Talking of ruins, Barcelona is actually full of all Roman architecture in the oldest parts of the city, creating a really lovely blend of old and new which definitely adds to its charm. These remnants of a time long ago make getting lost in the Gothic and Borne quarters very enjoyable, as everywhere you look you see beautiful old buildings mixed in with the newer facilities and installations.
Not far from the CCM was the old church Maria del Mar, and after a quick look around inside, despite being extremely exhausted already, we headed to our final destination. At the top of Montjuic (to which we got a bus, thankfully – neither of us could have managed much more walking, especially not up a hill!) is Montjuic Castle, from which there are some absolutely stunning views of the city and even better, some very gorgeous gardens. This is by far my favourite part of the city so far; the winding paths through the flowers, combined with the views of the city below, have such a tranquil and romantic atmosphere it’s hard to believe you’re still in Barcelona!
A leisurely stroll through the gardens, some photos from the top… all was going well.
But then came the most stressful part of the day. Given that I live outside the city with my host family, transport to and from Barcelona is somewhat limited by bus timetables and such. And on Sundays the buses are even more limited than usual – meaning that the last bus back was at 8.30pm. The photo above was taken a bit after 8pm.
What followed was a mad run up a lot of steps to get back to the bus stop, a very tense, very long bus ride back to Plaza de Espanya, some very fast walking towards the metro… by which time it was 8.25pm and we were still in Plaza Espanya. Even by metro, it would be impossible to get back to my bus stop near Plaza Catalunya, and we had to admit defeat: I had missed the last bus back home.
If I had been alone, this probably would have been the point at which I ugly-panicked – but thankfully I was not, and that definitely helped to keep wearing a brave ‘all-part-ofhe-adventure’ face. But nevertheless, I still did a fair amount of panicking. Google maps, when asked to find a journey home by public transport, cheerfully informed me I’d get home at 6am the next day if I went by train to a nearby village and then waited overnight for the first bus back. Multiple other searches revealed the same thing. It seemed that unless I wanted to walk 10 miles or pay something ridiculous for a taxi, I was stuck.
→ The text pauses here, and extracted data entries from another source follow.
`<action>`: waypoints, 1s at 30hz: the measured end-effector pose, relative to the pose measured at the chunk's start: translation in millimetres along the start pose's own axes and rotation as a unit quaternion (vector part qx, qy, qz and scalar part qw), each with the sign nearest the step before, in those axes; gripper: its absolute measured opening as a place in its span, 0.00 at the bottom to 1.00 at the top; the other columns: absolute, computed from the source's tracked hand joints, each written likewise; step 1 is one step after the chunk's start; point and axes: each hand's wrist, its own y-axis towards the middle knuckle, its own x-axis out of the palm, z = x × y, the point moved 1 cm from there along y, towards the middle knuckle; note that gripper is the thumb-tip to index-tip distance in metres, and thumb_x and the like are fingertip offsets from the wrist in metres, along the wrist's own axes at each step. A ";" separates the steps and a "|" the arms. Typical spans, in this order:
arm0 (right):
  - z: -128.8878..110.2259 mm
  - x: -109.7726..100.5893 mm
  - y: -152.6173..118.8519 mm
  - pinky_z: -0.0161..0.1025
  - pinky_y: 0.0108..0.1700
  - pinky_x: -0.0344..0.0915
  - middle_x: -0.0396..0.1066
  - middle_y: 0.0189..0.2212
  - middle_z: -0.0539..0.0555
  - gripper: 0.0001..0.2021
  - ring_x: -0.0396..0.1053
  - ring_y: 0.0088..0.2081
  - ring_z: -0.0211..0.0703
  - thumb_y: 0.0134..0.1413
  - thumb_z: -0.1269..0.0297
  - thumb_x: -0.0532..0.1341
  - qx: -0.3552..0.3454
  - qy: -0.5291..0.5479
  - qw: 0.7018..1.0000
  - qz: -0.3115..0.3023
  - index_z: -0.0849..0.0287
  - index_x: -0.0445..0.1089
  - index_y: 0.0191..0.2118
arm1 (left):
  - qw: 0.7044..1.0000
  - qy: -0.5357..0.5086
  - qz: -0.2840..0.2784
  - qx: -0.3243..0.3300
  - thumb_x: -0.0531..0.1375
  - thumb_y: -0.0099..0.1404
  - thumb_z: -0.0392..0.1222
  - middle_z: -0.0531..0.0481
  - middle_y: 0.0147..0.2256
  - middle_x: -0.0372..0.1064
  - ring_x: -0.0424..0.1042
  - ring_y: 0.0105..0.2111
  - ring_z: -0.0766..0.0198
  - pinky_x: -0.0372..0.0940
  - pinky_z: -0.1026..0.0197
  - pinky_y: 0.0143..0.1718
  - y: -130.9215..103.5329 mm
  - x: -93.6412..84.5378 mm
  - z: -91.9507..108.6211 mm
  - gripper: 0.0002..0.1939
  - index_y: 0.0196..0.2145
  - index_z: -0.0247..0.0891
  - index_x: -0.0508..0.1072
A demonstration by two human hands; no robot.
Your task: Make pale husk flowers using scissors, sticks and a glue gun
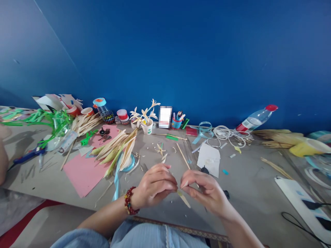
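Note:
My left hand (158, 184), with a red bead bracelet at the wrist, is closed near the table's front edge, its thumb and fingertips pinched on the upper end of a pale husk strip (184, 199). The strip hangs down to the right, greenish at its top. Just to the right, my right hand (205, 189) has thumb and index finger pressed together on something small and pale that I cannot make out. The fingertips of both hands are close to each other. Beyond them lie a small husk flower (160, 149) and a thin stick (183, 156).
Husks (113, 148) and pink paper (85, 174) lie left. A cup of husk flowers (147, 128) stands by the wall. White paper (209, 160), a coiled white cable (224, 133), a tilted bottle (256, 120) and a power strip (301, 206) are right. Another person's arm (3, 155) shows far left.

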 end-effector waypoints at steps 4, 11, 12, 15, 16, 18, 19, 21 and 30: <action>-2.1 0.5 -0.3 0.36 0.35 0.65 0.72 0.28 0.53 0.08 0.70 0.31 0.42 0.61 0.64 0.61 0.002 -0.005 1.000 -0.009 0.58 0.73 0.30 | 1.000 0.002 0.002 -0.002 0.56 0.69 0.35 0.47 0.35 0.76 0.73 0.36 0.63 0.66 0.50 0.54 -0.1 0.0 1.1 0.05 0.37 0.37 0.73; 0.2 0.6 -1.5 0.36 0.37 0.64 0.72 0.29 0.53 0.07 0.70 0.33 0.41 0.61 0.67 0.61 0.004 0.002 1.000 -0.024 0.58 0.72 0.31 | 1.000 -0.009 -0.002 0.000 0.57 0.68 0.33 0.46 0.35 0.76 0.73 0.37 0.63 0.65 0.49 0.54 -0.7 0.4 1.0 0.04 0.38 0.36 0.73; 0.9 0.8 -1.7 0.36 0.37 0.64 0.72 0.30 0.53 0.07 0.70 0.33 0.41 0.61 0.67 0.61 0.004 0.003 1.000 -0.025 0.58 0.72 0.31 | 1.000 -0.011 -0.004 0.000 0.57 0.67 0.33 0.46 0.35 0.76 0.73 0.37 0.63 0.65 0.49 0.54 -0.9 0.3 0.7 0.04 0.38 0.36 0.73; 2.5 1.4 -2.1 0.35 0.36 0.63 0.71 0.29 0.52 0.07 0.69 0.32 0.41 0.62 0.67 0.60 0.003 0.000 1.000 -0.028 0.58 0.72 0.31 | 1.000 -0.017 -0.012 -0.001 0.58 0.67 0.32 0.46 0.36 0.76 0.73 0.37 0.63 0.64 0.49 0.55 -1.0 0.0 0.0 0.05 0.39 0.36 0.73; 2.9 1.5 -2.1 0.35 0.36 0.63 0.71 0.29 0.52 0.07 0.69 0.32 0.41 0.62 0.67 0.60 0.002 -0.001 1.000 -0.029 0.57 0.71 0.31 | 1.000 -0.018 -0.015 -0.001 0.58 0.66 0.31 0.46 0.36 0.76 0.73 0.37 0.63 0.64 0.48 0.55 -0.8 -0.2 -0.1 0.05 0.39 0.36 0.73; 3.2 1.6 -1.9 0.35 0.36 0.63 0.71 0.29 0.52 0.07 0.69 0.32 0.41 0.62 0.67 0.60 0.004 -0.006 1.000 -0.029 0.57 0.71 0.31 | 1.000 -0.021 -0.018 -0.001 0.57 0.66 0.31 0.45 0.36 0.76 0.73 0.37 0.63 0.64 0.48 0.54 -0.2 -0.6 0.0 0.05 0.39 0.36 0.72; 3.1 1.6 -1.8 0.35 0.36 0.63 0.71 0.29 0.52 0.07 0.69 0.32 0.40 0.61 0.67 0.61 0.006 -0.008 1.000 -0.028 0.57 0.71 0.31 | 1.000 -0.022 -0.018 -0.001 0.57 0.66 0.31 0.45 0.35 0.76 0.73 0.37 0.63 0.64 0.48 0.54 0.2 -0.9 0.1 0.05 0.39 0.36 0.73; 2.8 1.4 -1.4 0.35 0.36 0.63 0.71 0.29 0.51 0.06 0.69 0.31 0.40 0.61 0.68 0.61 0.007 -0.010 1.000 -0.025 0.57 0.71 0.31 | 1.000 -0.026 -0.017 -0.002 0.57 0.66 0.31 0.45 0.35 0.76 0.73 0.36 0.63 0.65 0.49 0.54 1.2 -1.3 0.7 0.05 0.39 0.36 0.73; 3.0 6.8 1.0 0.35 0.37 0.64 0.72 0.30 0.51 0.05 0.70 0.32 0.41 0.58 0.73 0.60 0.001 0.008 1.000 -0.002 0.56 0.72 0.34 | 0.996 -0.075 0.035 -0.029 0.58 0.66 0.31 0.45 0.33 0.76 0.72 0.35 0.62 0.67 0.49 0.50 4.2 -1.8 3.2 0.05 0.37 0.36 0.73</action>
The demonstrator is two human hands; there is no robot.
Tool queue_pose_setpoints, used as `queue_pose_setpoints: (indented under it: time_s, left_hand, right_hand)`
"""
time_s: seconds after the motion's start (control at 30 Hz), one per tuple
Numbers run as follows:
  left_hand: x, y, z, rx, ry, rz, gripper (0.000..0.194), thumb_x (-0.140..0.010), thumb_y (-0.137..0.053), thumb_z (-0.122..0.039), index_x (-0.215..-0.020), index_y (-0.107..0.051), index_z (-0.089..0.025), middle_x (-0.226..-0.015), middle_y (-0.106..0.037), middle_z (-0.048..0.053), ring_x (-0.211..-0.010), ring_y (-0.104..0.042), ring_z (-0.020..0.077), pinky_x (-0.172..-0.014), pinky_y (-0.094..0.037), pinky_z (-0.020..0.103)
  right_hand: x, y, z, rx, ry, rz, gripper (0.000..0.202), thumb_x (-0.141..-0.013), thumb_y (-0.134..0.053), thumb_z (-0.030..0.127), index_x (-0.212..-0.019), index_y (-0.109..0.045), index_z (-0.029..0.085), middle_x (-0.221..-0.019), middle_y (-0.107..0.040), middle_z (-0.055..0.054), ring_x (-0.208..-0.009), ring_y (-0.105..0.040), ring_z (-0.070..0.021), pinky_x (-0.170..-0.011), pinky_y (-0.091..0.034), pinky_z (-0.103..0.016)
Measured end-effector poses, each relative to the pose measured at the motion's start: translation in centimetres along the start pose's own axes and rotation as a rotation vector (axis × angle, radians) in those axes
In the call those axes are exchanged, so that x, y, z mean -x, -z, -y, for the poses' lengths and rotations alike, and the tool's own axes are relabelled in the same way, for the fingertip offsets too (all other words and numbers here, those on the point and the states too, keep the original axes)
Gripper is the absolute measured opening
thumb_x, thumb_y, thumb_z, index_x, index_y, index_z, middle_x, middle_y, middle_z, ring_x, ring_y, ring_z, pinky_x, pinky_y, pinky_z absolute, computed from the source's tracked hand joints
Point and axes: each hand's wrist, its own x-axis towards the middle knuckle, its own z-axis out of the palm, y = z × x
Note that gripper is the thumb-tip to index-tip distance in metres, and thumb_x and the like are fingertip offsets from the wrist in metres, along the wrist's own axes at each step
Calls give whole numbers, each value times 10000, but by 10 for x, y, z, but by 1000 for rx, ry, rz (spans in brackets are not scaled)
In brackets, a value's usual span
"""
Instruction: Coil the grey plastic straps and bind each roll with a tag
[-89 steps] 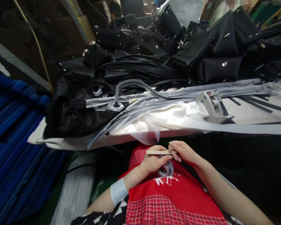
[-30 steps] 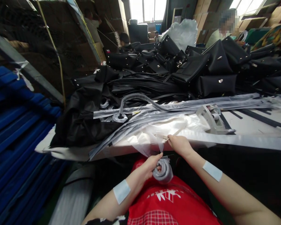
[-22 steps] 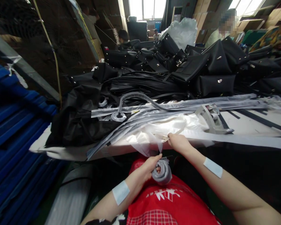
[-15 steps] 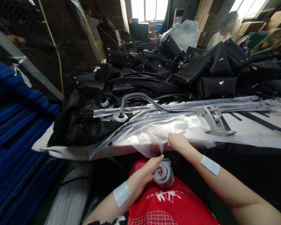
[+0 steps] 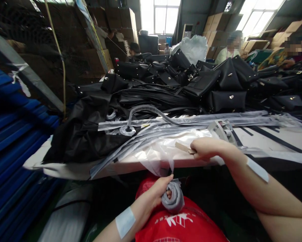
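Low in front of the red apron (image 5: 156,228), my left hand (image 5: 161,190) is closed around a rolled-up strap in a clear plastic sleeve (image 5: 173,196). The coil's spiral end faces upward, and fingertips show in its middle. My right hand (image 5: 203,148) pinches a short, flat tan strip (image 5: 182,148) over the table's front edge; its exact kind is unclear. Just beyond that hand stands a grey tape dispenser (image 5: 220,129), partly hidden by it. Under the strip lie clear plastic sleeves (image 5: 156,153), some hanging over the edge towards my left hand.
Long sleeved straps (image 5: 203,119) lie across the white table (image 5: 72,171). Behind them black bags (image 5: 228,101) are heaped high. Black sheet material (image 5: 77,134) covers the left part. Blue stacked panels (image 5: 14,151) stand at the left, and co-workers (image 5: 227,53) are at the back.
My right hand has moved right with the tan strip, nearer the tape dispenser, and its forearm is raised. The left hand still grips the coil. The view has shifted slightly upward.
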Motion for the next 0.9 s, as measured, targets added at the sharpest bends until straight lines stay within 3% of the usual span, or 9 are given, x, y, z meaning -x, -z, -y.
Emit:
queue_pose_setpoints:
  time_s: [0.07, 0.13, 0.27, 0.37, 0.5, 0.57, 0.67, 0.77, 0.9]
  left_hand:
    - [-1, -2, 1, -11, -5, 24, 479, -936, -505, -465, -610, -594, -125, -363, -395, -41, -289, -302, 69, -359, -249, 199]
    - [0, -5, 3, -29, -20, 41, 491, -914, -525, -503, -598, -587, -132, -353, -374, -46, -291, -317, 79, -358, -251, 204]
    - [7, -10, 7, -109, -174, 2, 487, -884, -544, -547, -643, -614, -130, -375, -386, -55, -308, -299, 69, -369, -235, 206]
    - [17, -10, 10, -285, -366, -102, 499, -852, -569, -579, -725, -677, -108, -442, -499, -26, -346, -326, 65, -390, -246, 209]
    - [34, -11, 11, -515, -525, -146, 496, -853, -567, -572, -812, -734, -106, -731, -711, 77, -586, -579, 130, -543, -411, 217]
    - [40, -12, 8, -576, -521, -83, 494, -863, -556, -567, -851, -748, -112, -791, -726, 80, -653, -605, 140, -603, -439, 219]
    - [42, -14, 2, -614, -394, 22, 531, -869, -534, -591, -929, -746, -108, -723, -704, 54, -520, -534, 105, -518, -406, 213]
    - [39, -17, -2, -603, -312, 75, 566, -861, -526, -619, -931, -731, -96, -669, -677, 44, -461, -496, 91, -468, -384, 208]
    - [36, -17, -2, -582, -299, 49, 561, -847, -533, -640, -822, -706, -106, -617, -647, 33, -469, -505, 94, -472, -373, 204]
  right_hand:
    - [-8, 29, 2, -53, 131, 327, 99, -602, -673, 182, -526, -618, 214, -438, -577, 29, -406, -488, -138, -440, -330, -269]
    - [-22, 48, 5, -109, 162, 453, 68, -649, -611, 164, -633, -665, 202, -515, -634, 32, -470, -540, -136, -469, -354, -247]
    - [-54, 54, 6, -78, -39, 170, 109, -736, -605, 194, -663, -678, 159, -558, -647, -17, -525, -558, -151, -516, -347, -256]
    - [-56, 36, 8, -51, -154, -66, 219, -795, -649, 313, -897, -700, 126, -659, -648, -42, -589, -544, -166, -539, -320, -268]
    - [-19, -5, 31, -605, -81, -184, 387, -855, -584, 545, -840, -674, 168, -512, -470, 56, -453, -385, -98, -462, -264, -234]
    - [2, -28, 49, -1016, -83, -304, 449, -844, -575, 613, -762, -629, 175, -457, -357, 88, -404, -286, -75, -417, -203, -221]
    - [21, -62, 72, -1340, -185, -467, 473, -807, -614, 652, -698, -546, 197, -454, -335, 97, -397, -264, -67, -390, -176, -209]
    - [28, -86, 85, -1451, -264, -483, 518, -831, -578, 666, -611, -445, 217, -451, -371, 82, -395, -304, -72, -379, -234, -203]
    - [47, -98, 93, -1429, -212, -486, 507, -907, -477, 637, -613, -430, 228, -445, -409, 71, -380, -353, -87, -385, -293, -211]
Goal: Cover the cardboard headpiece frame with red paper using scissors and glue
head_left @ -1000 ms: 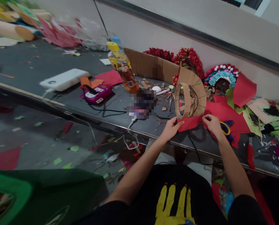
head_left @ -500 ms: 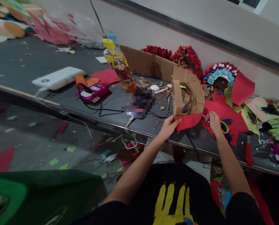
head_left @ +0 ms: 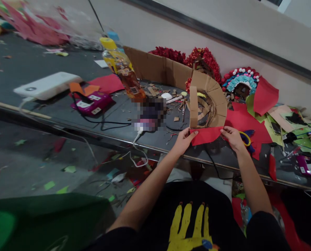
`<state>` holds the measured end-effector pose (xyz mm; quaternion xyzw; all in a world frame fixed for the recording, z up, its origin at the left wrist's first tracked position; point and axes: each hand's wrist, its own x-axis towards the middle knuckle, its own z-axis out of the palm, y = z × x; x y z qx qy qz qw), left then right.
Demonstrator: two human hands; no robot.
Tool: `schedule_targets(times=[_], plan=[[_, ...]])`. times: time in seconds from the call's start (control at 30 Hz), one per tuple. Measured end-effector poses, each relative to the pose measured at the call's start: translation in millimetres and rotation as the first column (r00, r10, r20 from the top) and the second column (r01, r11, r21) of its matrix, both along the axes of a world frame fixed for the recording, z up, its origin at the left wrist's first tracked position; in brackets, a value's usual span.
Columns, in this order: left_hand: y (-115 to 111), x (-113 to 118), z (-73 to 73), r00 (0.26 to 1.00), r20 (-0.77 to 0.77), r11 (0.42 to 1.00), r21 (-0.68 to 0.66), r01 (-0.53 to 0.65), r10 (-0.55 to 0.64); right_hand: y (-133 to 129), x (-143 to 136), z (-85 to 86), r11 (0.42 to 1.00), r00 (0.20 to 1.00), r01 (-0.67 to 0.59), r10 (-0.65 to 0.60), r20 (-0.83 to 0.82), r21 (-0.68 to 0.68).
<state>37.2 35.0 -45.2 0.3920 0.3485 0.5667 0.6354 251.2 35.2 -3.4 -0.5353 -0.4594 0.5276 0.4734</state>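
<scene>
My left hand (head_left: 184, 140) pinches the left end of a red paper piece (head_left: 207, 135) at the bottom edge of a curved cardboard form (head_left: 218, 101). At the paper's right end, my right hand (head_left: 231, 136) grips it between thumb and fingers. The cardboard form stands on the dark table (head_left: 157, 139), with the red paper along its lower edge. Just right of my right hand lie scissors with a yellow handle (head_left: 245, 138), beside a large red sheet (head_left: 262, 134).
A drink bottle (head_left: 124, 73), a purple power strip (head_left: 92, 103) and a white power bank (head_left: 48, 85) stand to the left. Cardboard scraps lie behind my hands. Flowered arches (head_left: 240, 82) lean at the wall. A red-handled tool (head_left: 272, 164) lies right, near the table edge.
My right hand has moved from the scissors area onto the right end of the red paper. The view has shifted slightly, and my left hand keeps its hold.
</scene>
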Motion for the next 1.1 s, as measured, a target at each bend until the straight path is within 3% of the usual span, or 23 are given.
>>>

What now? Other possibilities exhausted, I rang my host family to ask if there was a train or something that I didn’t know about it. Apart from the awful, stomach-turning moment when I told them I’d missed the bus and there was just a disappointed, perhaps disbelieving ‘how could you be so stupid’ silence from the other end of the phone, they were pretty nice about it. As it happened, there was a train – but not directly to my village. I had to get a train from Sants station, get off at El Masnou, and then my host father would pick me up at the station.
After we found the train station and got past our confusion on how to buy a ticket (which involved some very very dodgy Spanish speaking from me) the train journey back was not a particularly fun one, but overall I had a choice: I could look at this like a failure which would leave a sour taste and of a good day, or I could look at it like just another adventure, one of those things and perhaps a chance to experience another mode of transport and see the nearby village from the station. I chose the latter. One thing I am learning here is that things don’t always go to plan – but all we can do is hope for the best and adapt to whatever the circumstances throw at us. And if nothing else, it made for a very good story to tell later in the week once I’d got over the shame and guilt of having to be picked up!
And really, isn’t that all life is sometimes? A series of stories one after another? I think so, anyway. And today has been one of the best ones so far.